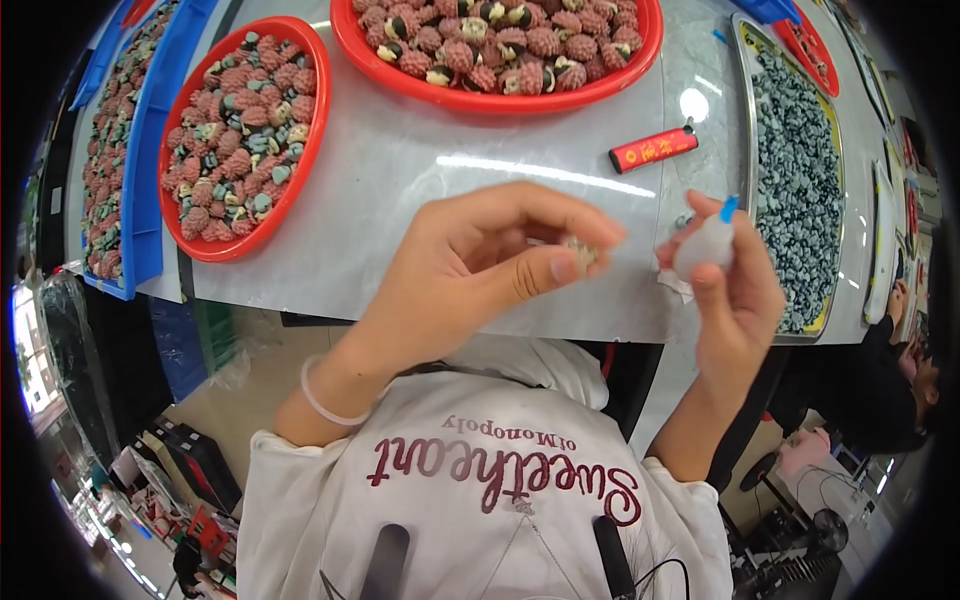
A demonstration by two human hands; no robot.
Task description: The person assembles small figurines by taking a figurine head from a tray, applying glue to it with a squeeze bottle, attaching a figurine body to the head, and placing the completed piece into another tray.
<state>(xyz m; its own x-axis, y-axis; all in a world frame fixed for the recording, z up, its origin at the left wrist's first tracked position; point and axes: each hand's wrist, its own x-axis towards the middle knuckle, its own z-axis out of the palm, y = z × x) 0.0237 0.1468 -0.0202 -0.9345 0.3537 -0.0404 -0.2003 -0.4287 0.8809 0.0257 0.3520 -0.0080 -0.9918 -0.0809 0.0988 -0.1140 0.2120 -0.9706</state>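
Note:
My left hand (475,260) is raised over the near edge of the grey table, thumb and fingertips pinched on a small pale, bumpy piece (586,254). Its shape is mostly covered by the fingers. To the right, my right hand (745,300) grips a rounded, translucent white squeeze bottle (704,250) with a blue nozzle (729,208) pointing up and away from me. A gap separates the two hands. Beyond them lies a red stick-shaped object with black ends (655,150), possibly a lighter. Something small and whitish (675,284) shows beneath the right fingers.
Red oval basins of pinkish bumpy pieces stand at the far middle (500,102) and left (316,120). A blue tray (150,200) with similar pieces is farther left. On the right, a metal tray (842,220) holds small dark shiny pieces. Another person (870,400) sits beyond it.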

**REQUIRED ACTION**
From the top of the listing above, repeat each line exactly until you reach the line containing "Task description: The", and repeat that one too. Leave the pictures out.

**EXPECTED ANSWER**
A demonstration by two human hands; no robot.
Task description: The person assembles small figurines by taking a figurine head from a tray, applying glue to it with a squeeze bottle, attaching a figurine body to the head, and placing the completed piece into another tray.

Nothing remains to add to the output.